WHAT IS REQUIRED
Copy every line of the data below exactly as given, except for the pictures.

GIVEN DATA
******************************
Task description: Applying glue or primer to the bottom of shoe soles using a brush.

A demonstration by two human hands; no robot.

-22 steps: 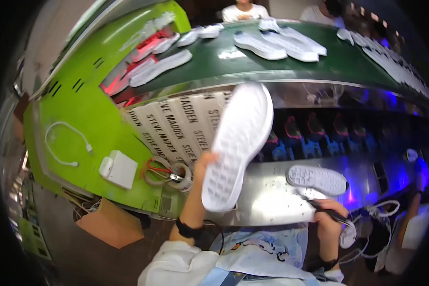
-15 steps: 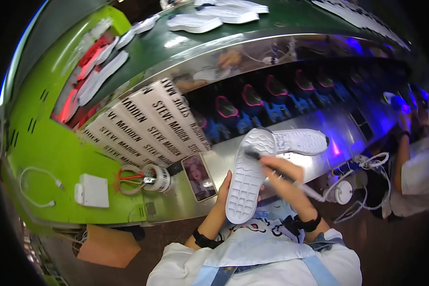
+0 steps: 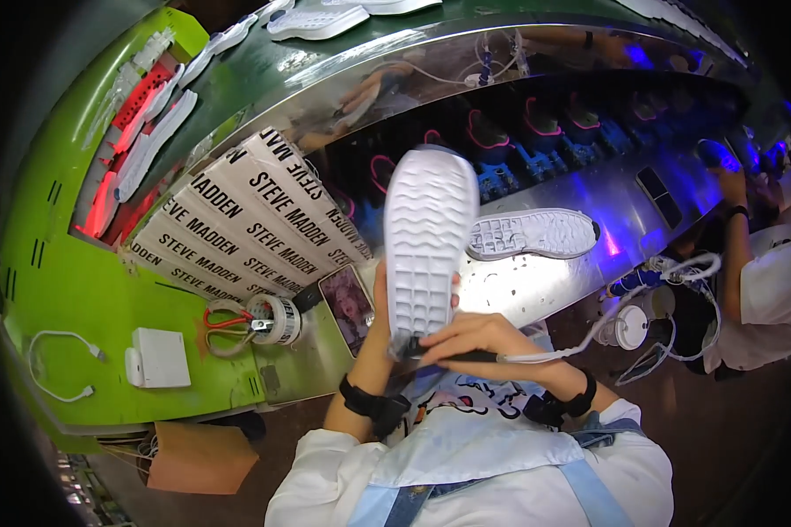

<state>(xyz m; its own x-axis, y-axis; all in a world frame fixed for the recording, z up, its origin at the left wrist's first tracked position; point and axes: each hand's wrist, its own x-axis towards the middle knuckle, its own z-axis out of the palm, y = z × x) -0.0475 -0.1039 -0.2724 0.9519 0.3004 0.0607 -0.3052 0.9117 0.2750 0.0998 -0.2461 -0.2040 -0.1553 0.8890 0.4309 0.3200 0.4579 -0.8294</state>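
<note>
A white shoe sole (image 3: pixel 430 220) stands tilted up before me, its wavy end away and its grid of square cells near. My left hand (image 3: pixel 380 301) grips it, thumb side along the left edge and fingertips showing at the right edge. At the sole's near end, my right hand (image 3: pixel 476 337) is closed around a thin dark-handled brush (image 3: pixel 466 357); its tip meets the near edge of the sole. A pale hose (image 3: pixel 545 357) runs off to the right from the handle. A second white sole (image 3: pixel 536 234) lies on the metal bench just beyond to the right.
A printed white carton (image 3: pixel 246 228) stands at left, near a phone (image 3: pixel 347 303), tape roll (image 3: pixel 277 320) and scissors (image 3: pixel 228 323). Dark fixtures with pink rims (image 3: pixel 486 130) line the back. White soles (image 3: pixel 318 22) lie on the green belt. Someone's arm (image 3: pixel 735 220) is at far right.
The sole has risen and swung more upright, away from the second sole. My right hand and brush have moved from its wavy end down to its near end.
</note>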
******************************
SOLUTION TO THIS TASK
Task description: Applying glue or primer to the bottom of shoe soles using a brush.

A demonstration by two human hands; no robot.

-22 steps: 
-15 steps: 
+0 steps: 

<state>(xyz m; its own x-axis, y-axis; all in a world frame fixed for the recording, z up, its origin at the left wrist's first tracked position; point and axes: each hand's wrist, its own x-axis towards the middle knuckle, its own z-axis out of the palm, y = z × x) -0.0475 -0.1039 -0.2724 0.9519 0.3004 0.0607 -0.3052 0.9117 0.2750 0.0998 -0.2461 -0.2040 -0.1553 0.8890 0.4309 0.3200 0.4579 -0.8294</state>
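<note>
A white shoe sole (image 3: pixel 430 220) stands tilted up before me, its wavy end away and its grid of square cells near. My left hand (image 3: pixel 380 301) grips it, thumb side along the left edge and fingertips showing at the right edge. At the sole's near end, my right hand (image 3: pixel 476 337) is closed around a thin dark-handled brush (image 3: pixel 466 357); its tip meets the near edge of the sole. A pale hose (image 3: pixel 545 357) runs off to the right from the handle. A second white sole (image 3: pixel 536 234) lies on the metal bench just beyond to the right.
A printed white carton (image 3: pixel 246 228) stands at left, near a phone (image 3: pixel 347 303), tape roll (image 3: pixel 277 320) and scissors (image 3: pixel 228 323). Dark fixtures with pink rims (image 3: pixel 486 130) line the back. White soles (image 3: pixel 318 22) lie on the green belt. Someone's arm (image 3: pixel 735 220) is at far right.
The sole has risen and swung more upright, away from the second sole. My right hand and brush have moved from its wavy end down to its near end.
</note>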

That's the answer, with nothing more to add.